Considering the heavy roster of TV actors and the erratic pedigree of director Steve Miner, whose horror output ranges from the decent (Friday the 13th Part 2) to the worthless (Halloween: H2O), House should have been an unremarkable timewaster at best. The fact that it works as well as it does can be attributed to a happy union of elements ranging from a fiesty, surprising screenplay to a playful, diverse score from Harry ("Ki-ki-kill ha-ha-how") Manfredini. Cinematographer Mac Ahlberg (Re-Animator, Hell Night) gives the low budget production a nice, glossy sheen, expertly capturing every little shiny, menacing wooden detail in the house itself. The film has dated fairly gracefully, and as a Reagen era meditation on the aftermath of Vietnam, it's at least a more sensitive, palatable, and complex meditation on the subject than Rambo: First Blood II.

A surprise moneymaker (and box office champ in its opening weekend), House was naturally followed by a sequel, House II: The Second Story. Despite the title, the second film really had nothing to do with the first film, intended instead as more of a continuing house-oriented series of horror films in the same vein as John Carpenter's experiment with Halloween III: Season of the Witch.

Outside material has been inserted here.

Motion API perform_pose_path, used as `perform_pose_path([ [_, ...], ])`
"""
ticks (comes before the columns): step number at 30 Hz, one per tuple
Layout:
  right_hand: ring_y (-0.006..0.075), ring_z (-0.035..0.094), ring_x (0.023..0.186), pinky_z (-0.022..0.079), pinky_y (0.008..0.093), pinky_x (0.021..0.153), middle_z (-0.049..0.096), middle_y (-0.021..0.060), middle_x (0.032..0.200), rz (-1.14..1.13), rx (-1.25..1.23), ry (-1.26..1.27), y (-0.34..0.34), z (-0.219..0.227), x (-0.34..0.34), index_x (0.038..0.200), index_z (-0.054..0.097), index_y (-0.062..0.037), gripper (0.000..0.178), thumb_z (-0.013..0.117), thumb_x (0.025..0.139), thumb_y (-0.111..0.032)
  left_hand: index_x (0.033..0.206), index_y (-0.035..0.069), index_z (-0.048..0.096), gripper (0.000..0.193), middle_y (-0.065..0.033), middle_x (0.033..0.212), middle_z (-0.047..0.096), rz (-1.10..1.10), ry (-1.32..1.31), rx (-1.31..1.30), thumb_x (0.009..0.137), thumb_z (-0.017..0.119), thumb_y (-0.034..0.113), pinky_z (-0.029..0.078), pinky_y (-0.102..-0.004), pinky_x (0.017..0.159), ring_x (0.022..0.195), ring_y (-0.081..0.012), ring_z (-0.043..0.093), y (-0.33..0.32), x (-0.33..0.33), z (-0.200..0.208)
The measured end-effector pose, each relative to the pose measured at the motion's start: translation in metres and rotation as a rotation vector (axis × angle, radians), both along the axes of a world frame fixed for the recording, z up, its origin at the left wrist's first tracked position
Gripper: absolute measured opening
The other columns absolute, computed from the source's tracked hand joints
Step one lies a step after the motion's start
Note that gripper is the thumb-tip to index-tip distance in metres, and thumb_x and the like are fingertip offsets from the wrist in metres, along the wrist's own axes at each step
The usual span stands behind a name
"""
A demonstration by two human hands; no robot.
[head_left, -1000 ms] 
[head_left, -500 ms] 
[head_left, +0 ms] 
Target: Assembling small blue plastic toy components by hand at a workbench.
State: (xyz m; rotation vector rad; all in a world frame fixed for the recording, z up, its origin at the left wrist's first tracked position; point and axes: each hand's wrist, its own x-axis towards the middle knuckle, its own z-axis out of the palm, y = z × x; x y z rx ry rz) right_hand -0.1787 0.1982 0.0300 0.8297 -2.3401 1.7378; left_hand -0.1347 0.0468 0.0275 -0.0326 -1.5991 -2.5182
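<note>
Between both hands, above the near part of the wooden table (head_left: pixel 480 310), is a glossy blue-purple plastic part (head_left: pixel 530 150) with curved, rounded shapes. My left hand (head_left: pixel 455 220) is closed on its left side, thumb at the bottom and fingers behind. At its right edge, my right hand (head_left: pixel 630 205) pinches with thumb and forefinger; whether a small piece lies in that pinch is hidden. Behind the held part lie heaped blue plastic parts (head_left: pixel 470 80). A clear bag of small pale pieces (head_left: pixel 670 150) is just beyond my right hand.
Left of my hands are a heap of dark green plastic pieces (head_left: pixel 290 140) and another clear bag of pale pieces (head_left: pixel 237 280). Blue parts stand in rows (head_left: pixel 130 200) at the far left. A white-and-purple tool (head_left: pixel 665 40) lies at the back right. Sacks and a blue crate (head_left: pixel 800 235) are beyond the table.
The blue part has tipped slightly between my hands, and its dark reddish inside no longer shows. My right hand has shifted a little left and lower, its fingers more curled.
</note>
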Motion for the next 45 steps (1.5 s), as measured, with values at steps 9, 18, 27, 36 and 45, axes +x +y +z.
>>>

Often regarded as one of the worst sequels in history, House II really isn't by a long shot, but it is one of the most disappointing. Virtually dropping any pretense at horror apart from a mildly atmospheric opening sequence, the film spins its loosely connected vignettes around a magical crystal skull which has become the holy grail of Gramps (Royal Dano), who, unfortunately, is dead. His yuppie descendant, Jesse (Arye Gross), moves into the jinxed house with his record exec wife and, along with the rather snotty Charlie (Jonathan Stark), embarks on a journey through time and space. Neanderthals, Aztec warriors, oogy boogy creatures, and even a "caterpuppy" flit across the screen, which is also occupied by hamming from a young Bill Maher, along with Cheers' John Ratzenberger (as a comical electrician) stepping in after George Wendt from the first film. It's all harmless, nonsensical popcorn junk, but don't expect anything more.

Following a truly lousy DVD presentation on British video, House fans were long dismayed at the thought of ever getting the equivalent of the special edition released years ago on laserdisc by Lumivison. The Anchor Bay presentation is really an impressive job all around, and the first 20,000 units come with both films contained in one of those double-snapper, single title size Amaray cases. The first House gets most of the attention, of course, kicking off with a genial feature length commentary by Miner, Cunningham, writer Ethan Wiley (who went on to direct the second film), and Katt. All of the men have fond memories about the film and go into detail about how they went about constructing the crowd pleaser. Wiley and Cunningham return for commentary on House II, and while they have to strain a lot more to fill the time, they still have a few good anecdotes to share about putting together an essentially unrelated sequel to an unexpected smash. Both films feature sharp, well framed anamorphic transfers with colors about as solid as you could expect for '80s New World titles. The mono audio tracks are much better than the godawful old VHS editions, most of which have long passed on to the dropout-riddled video graveyard anyway. Other extras include "The Making of House," basically a 12 minute promotional featurette used to promote the theatrical release. A combination of cast and crew interviews with footage of special effects creation, this is an interesting if superficial overview of the production. You also get two trailers for House (the second of which appears to be lifted off a very ragged, third generation VHS tape), one trailer for House II, and a surprisingly extensive, often hilarious gallery of production shots from the first film.